Slow tensor creation with experimental Tensor

When comparing the direct tensor creation time from NumPy, I observe a significant latency discrepancy between the experimental tensor approach and the torch.tensor → from_dlpack pathway.
Are there recommended methods to optimize or mitigate this overhead? I have a strict constraint to not use torch, so the faster path is not applicable.

Sharing a gist Compare tensor creation time · GitHub , which results in:

Benchmarking Tensor Creation | Shape: (1, 512) | Device: gpu:0

— Tensor_v3.constant (Numpy CPU → Max GPU) —
Avg Latency: 0.2157 ms
Min Latency: 0.1367 ms
Max Latency: 1.1027 ms
— Numpy → Torch(GPU) → Max.from_dlpack —
Avg Latency: 0.0690 ms

1 Like

This is the main reason Tensor is still in experimental :smiley: we’re actively working on improving this and will have more to share soon.

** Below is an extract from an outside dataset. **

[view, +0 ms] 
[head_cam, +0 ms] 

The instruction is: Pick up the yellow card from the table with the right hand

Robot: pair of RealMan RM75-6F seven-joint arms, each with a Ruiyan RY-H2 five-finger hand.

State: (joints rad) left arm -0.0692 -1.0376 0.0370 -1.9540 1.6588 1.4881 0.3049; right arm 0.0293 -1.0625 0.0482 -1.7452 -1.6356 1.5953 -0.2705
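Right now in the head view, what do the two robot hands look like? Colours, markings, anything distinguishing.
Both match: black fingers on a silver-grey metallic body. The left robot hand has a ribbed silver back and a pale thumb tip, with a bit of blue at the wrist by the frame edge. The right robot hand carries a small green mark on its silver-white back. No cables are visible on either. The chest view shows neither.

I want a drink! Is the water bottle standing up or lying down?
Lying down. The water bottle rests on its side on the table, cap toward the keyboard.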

The main issue is that Tensor.constant() is going through a graph + compiling and executing a kernel, while from_dlpack goes directly through the driver. Tensor.constant also does some checking to validate that you’re not losing precision on your inputs, etc.

Thank you so much for the benchmark! We’ll add this to our internal product benchmark suite so we’ll be measuring it and expect it to improve over time.

In the meantime, I recommend

data = driver.Tensor.from_dlpack(numpy_array).to(driver.Accelerator())
2 Likes

totally expected. Tensor.constant is slow because it makes a graph, compiles a kernel, and runs checks every time it is called. That extra work is a lot more than everything else at small sizes.

Don’t use Tensor if you can’t use torch.always use driver on hot paths.Use Tensor.from_dlpack from NumPy and reuse GPU tensors whenever you can. The experimental Tensor isn’t set up for quick creation yet.